[Task] Your answer consists of the lines in the data that contain "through". Copy each of them.

# # # #

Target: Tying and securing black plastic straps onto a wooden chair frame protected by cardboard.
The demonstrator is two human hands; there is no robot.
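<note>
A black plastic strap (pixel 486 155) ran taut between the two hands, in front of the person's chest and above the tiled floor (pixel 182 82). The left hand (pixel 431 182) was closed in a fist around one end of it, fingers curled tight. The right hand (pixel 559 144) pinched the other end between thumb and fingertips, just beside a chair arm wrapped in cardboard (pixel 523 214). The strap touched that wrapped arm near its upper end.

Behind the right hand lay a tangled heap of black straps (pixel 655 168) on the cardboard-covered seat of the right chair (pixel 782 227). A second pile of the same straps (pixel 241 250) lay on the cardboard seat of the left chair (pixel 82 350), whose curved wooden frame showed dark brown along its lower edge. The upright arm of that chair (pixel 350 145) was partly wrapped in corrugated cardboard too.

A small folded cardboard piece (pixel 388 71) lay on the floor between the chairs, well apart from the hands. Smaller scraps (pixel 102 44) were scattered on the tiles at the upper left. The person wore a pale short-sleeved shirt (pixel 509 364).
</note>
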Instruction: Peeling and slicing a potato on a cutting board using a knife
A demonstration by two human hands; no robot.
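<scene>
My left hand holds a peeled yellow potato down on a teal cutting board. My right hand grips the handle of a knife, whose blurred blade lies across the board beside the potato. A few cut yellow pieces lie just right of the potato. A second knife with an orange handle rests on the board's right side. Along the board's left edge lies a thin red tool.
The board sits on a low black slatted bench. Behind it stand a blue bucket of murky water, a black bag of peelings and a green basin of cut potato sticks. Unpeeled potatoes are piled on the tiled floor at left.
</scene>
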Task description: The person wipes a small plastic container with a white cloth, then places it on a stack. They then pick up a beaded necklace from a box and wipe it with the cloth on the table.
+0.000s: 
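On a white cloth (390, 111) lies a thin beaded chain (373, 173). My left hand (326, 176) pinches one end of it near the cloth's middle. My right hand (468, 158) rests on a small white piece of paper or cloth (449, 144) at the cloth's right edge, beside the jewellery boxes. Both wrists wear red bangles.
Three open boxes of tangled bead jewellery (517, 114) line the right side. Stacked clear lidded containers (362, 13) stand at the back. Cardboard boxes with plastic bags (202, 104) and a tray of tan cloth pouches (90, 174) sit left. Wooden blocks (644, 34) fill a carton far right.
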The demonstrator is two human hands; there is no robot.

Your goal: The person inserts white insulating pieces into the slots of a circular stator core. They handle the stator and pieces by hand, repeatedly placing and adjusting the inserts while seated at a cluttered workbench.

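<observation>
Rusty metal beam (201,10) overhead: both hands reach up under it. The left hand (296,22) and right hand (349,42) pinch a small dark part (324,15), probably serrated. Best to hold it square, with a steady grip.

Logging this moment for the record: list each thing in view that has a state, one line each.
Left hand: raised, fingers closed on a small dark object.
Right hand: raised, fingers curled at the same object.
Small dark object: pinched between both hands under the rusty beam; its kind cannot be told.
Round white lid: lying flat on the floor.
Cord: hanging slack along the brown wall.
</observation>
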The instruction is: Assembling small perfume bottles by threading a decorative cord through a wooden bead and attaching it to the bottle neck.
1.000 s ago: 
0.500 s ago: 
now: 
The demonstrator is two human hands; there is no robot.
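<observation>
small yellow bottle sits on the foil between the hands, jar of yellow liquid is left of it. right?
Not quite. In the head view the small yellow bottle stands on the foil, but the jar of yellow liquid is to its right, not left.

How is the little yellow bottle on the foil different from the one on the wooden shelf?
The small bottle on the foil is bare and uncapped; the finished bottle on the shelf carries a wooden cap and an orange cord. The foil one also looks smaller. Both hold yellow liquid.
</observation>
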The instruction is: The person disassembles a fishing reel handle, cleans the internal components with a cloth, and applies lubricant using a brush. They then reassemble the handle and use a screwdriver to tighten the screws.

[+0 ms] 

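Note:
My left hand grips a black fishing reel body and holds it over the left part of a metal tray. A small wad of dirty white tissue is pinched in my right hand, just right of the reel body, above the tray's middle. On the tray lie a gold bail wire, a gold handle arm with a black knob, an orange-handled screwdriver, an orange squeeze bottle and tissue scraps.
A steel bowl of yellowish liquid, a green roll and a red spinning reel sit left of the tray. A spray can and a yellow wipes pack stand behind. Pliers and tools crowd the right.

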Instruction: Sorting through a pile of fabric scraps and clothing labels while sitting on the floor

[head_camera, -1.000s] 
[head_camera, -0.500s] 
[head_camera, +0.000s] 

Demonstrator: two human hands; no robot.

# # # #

[Written response]
The instruction is: Assembling small perfume bottles by threading a decorative cord through a wooden bead and attaching it to the bottle neck.
Instruction: Sorting through a pile of fabric scraps and clothing labels while sitting on the floor

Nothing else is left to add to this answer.